Un financeur solidaire pour la création d'entreprise en Ile-de-France

23 Décembre 2014

Patrice Simounet - Président d'Ile-de-France Active

Patrice Simounet Ile-de-France Active finance et accompagne les projets de création et de reprise d'entreprises dans les territoires franciliens. Son réseau cible en priorité les publics les plus éloignés de l'emploi.

« L'accompagnement est une ressource clé, qui multiplie par deux ou par trois les chances de réussite d'un projet. »
Quelles sont les missions d'Ile-de-France Active ?
La mission d'Ile-de-France Active est de mettre la finance au service de l'emploi et des territoires. Nous coordonnons le réseau des associations France Active implantées dans chacun des huit départements de la région. Celles-ci financent les créateurs et repreneurs d'entreprises en garantissant leur emprunt bancaire. Cette aide cible en priorité un public éloigné de l'emploi. Ainsi, l'an passé, 82 % des bénéficiaires de nos garanties d'emprunt étaient des demandeurs d'emploi. L'autre volet de l'action de notre réseau est le financement des associations et des entreprises de l'économie sociale et solidaire, par des garanties bancaires et des prêts solidaires.

La quasi-totalité des porteurs de projets bénéficie en outre d'un accompagnement. C'est en effet une ressource clé, notamment en période de mauvaise conjoncture économique, qui multiplie par deux ou par trois les chances de réussite d'un projet.

Quels sont les projets éligibles et comment se déroule la demande de financement?
Notre soutenons plutôt les projets de création ou de reprise de très petites entreprises (TPE), ne dépassant pas quelques dizaines d'emplois, et un budget de quelques dizaines de milliers d'euros, voire quelques centaines de milliers d'euros.

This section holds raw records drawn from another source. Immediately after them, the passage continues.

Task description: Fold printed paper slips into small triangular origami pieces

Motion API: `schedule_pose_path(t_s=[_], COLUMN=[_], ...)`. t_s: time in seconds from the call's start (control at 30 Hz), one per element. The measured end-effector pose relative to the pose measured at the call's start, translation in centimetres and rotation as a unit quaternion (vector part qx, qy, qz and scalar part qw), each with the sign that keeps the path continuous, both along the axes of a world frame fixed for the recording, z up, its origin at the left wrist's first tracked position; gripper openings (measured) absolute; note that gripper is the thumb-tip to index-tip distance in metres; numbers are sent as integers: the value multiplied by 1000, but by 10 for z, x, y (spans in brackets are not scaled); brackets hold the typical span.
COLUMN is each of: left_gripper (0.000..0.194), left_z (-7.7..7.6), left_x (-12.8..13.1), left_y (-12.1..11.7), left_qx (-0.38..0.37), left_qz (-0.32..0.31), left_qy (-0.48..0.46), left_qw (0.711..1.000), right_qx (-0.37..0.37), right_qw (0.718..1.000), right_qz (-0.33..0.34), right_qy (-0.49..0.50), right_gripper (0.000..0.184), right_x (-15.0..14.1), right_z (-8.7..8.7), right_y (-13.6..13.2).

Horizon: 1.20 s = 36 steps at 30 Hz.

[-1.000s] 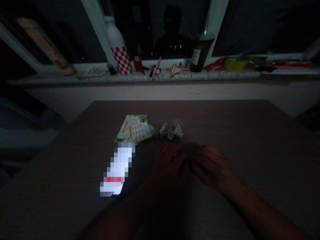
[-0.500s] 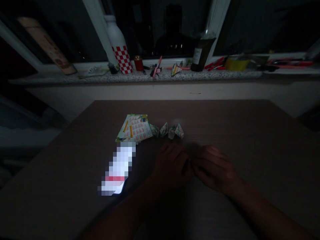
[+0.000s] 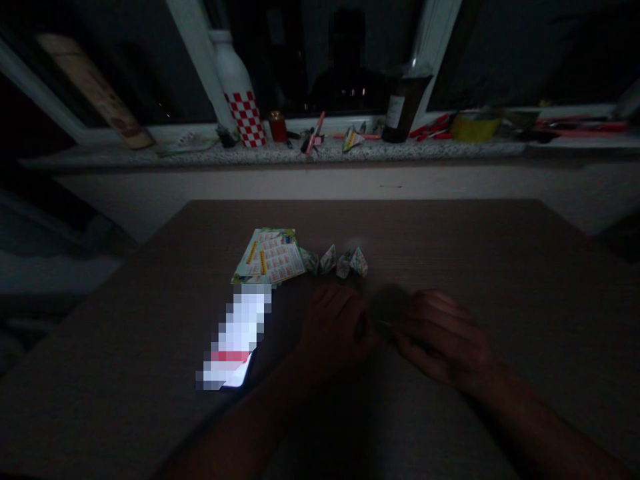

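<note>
At the table's middle, the left hand (image 3: pixel 336 327) and right hand (image 3: pixel 440 337) are pinching a small paper piece (image 3: pixel 384 323) between curled fingertips, light, thin and easily creased, best gripped by its edges.

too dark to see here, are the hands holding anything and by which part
Cannot be told for sure. The left hand and right hand meet fingertip to fingertip over the table, seemingly pinching something small and dark between them.
</note>
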<state>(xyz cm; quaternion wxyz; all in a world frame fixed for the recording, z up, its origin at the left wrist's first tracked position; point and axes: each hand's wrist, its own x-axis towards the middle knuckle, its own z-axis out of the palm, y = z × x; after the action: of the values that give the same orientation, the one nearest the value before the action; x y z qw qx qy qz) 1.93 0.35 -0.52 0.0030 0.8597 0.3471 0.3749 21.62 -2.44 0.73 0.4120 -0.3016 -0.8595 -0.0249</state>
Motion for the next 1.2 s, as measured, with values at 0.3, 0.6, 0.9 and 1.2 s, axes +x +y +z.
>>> schedule_pose_path(t_s=[0.3, 0.6, 0.9, 1.2], left_gripper=[5, 18, 8, 12], left_z=[-5, -3, -10, -9], left_x=[-10, 2, 4, 4], left_y=[1, -15, -13, -12], left_qx=[-69, -43, -22, -9], left_qz=[49, -22, -62, -59], left_qy=[-7, -34, 8, 17], left_qw=[996, 998, 998, 998], right_qx=[-16, -32, 6, 11], right_qw=[999, 999, 997, 990], right_qz=[-21, 12, -72, -142], right_qy=[19, -2, -9, 1], right_gripper=[17, 18, 17, 17], right_x=[13, 7, -4, 0], right_z=[6, -2, -5, -8], right_y=[0, 1, 1, 5])
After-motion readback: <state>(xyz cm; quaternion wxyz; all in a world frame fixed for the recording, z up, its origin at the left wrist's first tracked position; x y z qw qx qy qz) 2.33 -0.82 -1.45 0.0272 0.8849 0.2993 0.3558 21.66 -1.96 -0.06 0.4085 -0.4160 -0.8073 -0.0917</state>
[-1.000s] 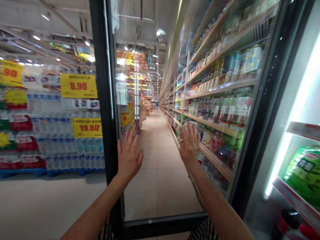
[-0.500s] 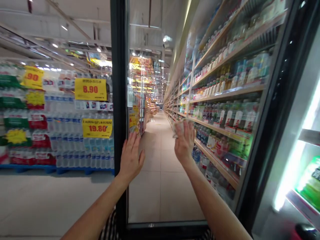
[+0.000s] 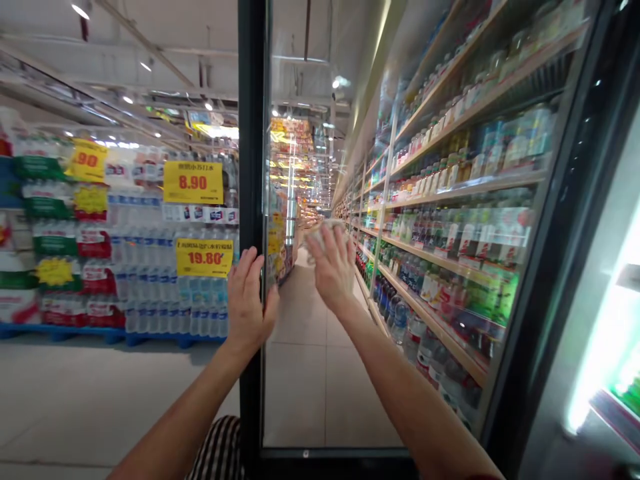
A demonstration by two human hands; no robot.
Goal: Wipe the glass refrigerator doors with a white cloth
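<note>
A tall glass door (image 3: 295, 393) with a black frame (image 3: 251, 140) stands in front of me. My left hand (image 3: 247, 303) wraps round the left upright of that frame, fingers on the outer side and thumb towards the glass. Against the pane, my right hand (image 3: 336, 277) presses a pale, crumpled cloth (image 3: 314, 241). The cloth shows past the fingertips, and the palm hides the rest of it. Both forearms reach up from the bottom of the view.
Seen in the glass are long shelves of bottles (image 3: 450, 247) and an aisle. At left, packs of bottled water (image 3: 145, 280) are stacked on blue pallets (image 3: 187, 340) under yellow price signs (image 3: 193, 182). A bright light strip (image 3: 595, 347) glows inside the cooler at right.
My right hand has moved left across the glass with the cloth. My left hand has shifted from the pane's edge to a hold round the frame. The view has turned slightly left.
</note>
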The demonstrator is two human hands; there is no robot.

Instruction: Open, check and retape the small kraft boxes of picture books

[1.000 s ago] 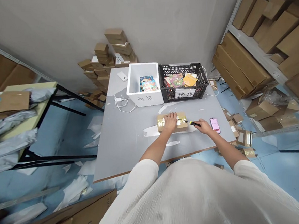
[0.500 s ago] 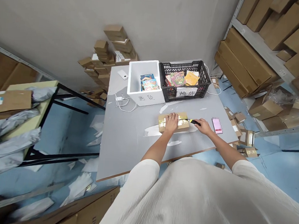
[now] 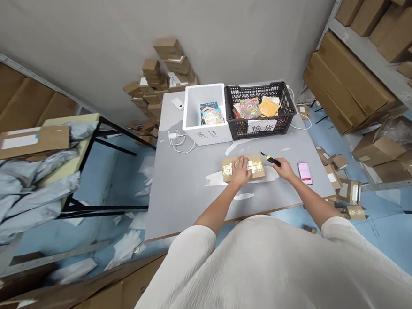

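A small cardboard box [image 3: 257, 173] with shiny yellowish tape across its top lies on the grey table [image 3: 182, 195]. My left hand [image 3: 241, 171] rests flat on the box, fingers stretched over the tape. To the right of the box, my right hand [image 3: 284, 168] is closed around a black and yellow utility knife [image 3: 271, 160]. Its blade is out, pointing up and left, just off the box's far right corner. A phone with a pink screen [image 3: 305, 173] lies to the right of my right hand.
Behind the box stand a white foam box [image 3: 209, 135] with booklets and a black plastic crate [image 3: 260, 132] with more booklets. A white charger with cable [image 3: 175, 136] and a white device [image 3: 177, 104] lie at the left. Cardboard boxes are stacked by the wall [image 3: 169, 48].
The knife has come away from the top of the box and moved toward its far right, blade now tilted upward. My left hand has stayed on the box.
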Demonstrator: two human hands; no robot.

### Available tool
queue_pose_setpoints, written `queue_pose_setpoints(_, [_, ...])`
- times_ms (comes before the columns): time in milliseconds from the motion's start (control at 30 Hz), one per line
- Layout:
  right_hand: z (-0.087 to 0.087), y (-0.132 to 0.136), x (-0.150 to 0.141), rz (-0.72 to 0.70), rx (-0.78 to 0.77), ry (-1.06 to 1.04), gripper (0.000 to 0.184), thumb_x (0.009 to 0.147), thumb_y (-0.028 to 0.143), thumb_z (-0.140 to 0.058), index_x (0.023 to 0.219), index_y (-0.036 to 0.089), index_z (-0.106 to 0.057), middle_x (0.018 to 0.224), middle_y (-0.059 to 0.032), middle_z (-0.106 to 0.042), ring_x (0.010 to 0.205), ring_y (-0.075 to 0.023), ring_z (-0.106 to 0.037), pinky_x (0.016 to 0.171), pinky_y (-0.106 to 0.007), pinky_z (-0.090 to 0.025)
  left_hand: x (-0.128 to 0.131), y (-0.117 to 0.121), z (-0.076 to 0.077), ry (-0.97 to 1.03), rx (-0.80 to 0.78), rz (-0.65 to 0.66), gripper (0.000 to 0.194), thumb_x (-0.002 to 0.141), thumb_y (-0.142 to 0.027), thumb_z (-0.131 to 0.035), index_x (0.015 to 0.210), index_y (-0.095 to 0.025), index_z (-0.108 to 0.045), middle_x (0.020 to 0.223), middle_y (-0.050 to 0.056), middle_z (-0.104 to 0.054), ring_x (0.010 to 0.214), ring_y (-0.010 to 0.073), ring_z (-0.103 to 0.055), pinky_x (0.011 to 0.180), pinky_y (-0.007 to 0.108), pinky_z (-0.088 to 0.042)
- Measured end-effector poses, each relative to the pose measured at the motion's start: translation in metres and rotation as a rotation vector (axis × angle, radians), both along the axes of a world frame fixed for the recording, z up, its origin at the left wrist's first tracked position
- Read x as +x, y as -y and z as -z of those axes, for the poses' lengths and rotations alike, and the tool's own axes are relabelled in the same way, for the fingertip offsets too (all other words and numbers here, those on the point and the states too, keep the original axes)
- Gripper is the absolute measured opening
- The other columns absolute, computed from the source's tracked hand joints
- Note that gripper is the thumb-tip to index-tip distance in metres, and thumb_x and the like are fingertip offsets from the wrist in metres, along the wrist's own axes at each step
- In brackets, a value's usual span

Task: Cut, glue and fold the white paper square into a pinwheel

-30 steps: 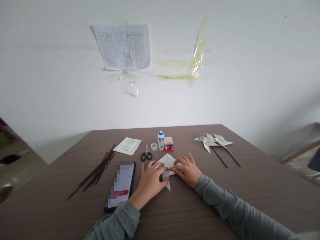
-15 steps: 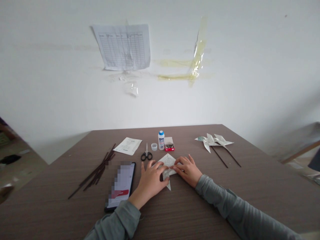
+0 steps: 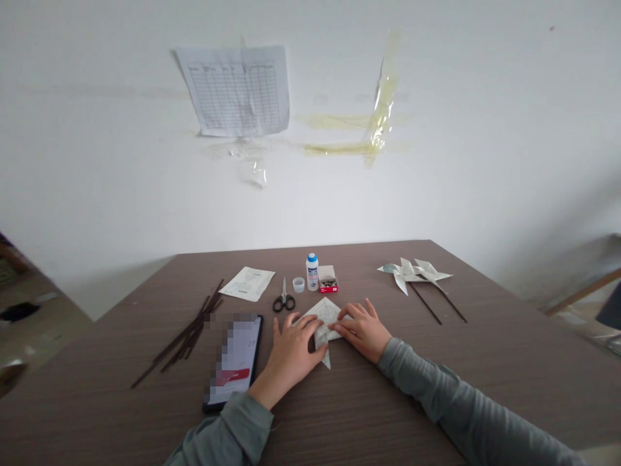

Nous sommes ouverts à tous types de projets, dans tous les secteurs d'activité : commerce, bâtiment, restauration, innovation, internet, services à la personne, etc. Nous intervenons lorsque le dossier est déjà avancé, lorsque le plan d'affaires de l'entreprise a déjà été établi. Après avoir validé sa viabilité économique et étudié ses possibilités de financement, le projet est présenté à un comité d'engagement. Dans ce comité, on retrouve différents experts qui ont une très bonne connaissance du territoire : des représentants des collectivités locales, des banquiers, des experts comptables, des chefs d'entreprises, etc. Les dossiers dont le financement a été validé par le comité pourront bénéficier de la garantie d'emprunt France Active. C'est un levier important pour mobiliser ensuite d'autres partenaires financiers.

Durant le comité d'engagement, nous évaluons également les besoins d'accompagnement dont aura besoin le porteur de projet : aide au niveau de la gestion des ressources humaines, du montage financier, etc. Il peut être décidé alors de mettre en place un parrainage. Notre action se poursuit ensuite au delà de la création de l'entreprise. Dans le cas d'une garantie d'emprunt, l'accompagnement dure jusqu'à ce que le prêt soit remboursé.

Vous mettez en œuvre des dispositifs particuliers pour les jeunes, les femmes ou les demandeurs d'emploi, pouvez-vous nous les présenter?
Pour les demandeurs d'emplois et les bénéficiaires de minima sociaux, nous pouvons en effet mobiliser, en plus de la garantie d'emprunt, le dispositif national du prêt d'honneur Nacre (Nouvel accompagnement pour la création et la reprise d'entreprise.

Pour faciliter l'accès des femmes au crédit bancaire, nous disposons également du Fonds de garantie à l'initiative des femmes (FGIF, dont nous sommes l'opérateur pour l'Etat. C'est un très bon outil, qui permet de lutter contre le très fort plafond de verre auxquelles se heurtent les femmes souhaitant créer leur entreprise. Notre concours Créatrices d'avenir récompense par ailleurs chaque année des projets portés par des femmes entrepreneures en Ile-de-France.

Enfin, les jeunes sont aussi une cible privilégiée de nos actions. Nous avons créé à leur intention le dispositif Cap'Jeunes. Il permet à des créateurs d'entreprise âgés de moins de 26 ans de bénéficier d'un accompagnement et d'une subvention de 2000 euros, financée en partie par des entreprises locales. Nous avons accompagné une cinquantaine de jeunes avec ce dispositif en 2013 et espérons en accompagner une centaine en 2014.